Venezuela’s sovereign bonds differ in ways that should, in theory, be reflected in market prices. For example, depending on the bond, the vote required to modify payment terms through the collective action clause (CACs) varies from 100% (requiring each holder to assent), to 85%, to 75%. Bonds with higher voting thresholds are harder to restructure and one would think prices would reflect this. Two bonds issued by state oil company PDVSA also have legal features that one might expect to have pricing implications. One bond benefits from a pledge of collateral (the PDVSA 2020) and, in consequence, should be priced higher than otherwise-comparable bonds. A second was issued at a particularly large original issue discount (OID); this is a potential legal defect that should lower its price. This is the so-called “Hunger bond” (PDVSA 2022 —see here, here and here for more)).

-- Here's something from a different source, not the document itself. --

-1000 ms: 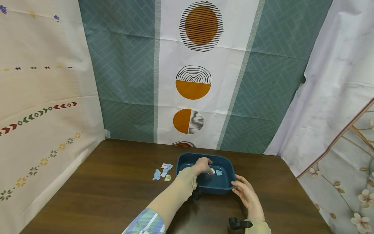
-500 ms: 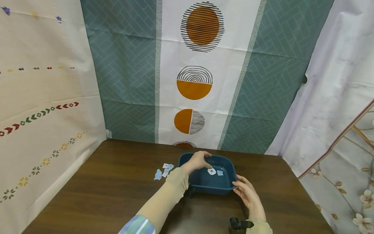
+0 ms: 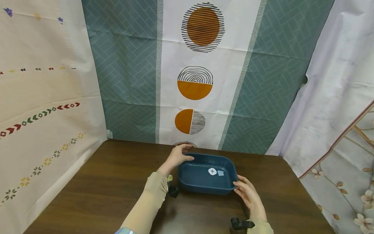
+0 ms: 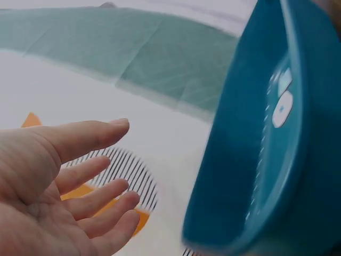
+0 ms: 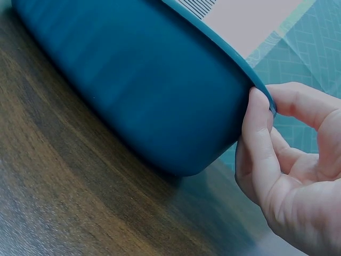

Although these differences seem like they should matter, reports from the European markets (where the bonds can still be traded) indicate that bid prices for Venezuelan sovereign bonds range from around 13.0 to 13.5 cents on the dollar, while ask prices range from about 14.5 to 15.5. Moreover, prices on the bonds with different voting thresholds are identical. That is, the bonds that cannot be restructured except with each creditor’s assent are trading the same as bonds that allow a creditor majority of 85% or 75% to force restructuring terms on dissenters. But why? Venezuela is in full-fledged default, when legal protections should matter the most.  Shouldn’t these non-US investors (US investors can’t buy, given OFAC sanctions) be offering higher prices for bonds with better terms?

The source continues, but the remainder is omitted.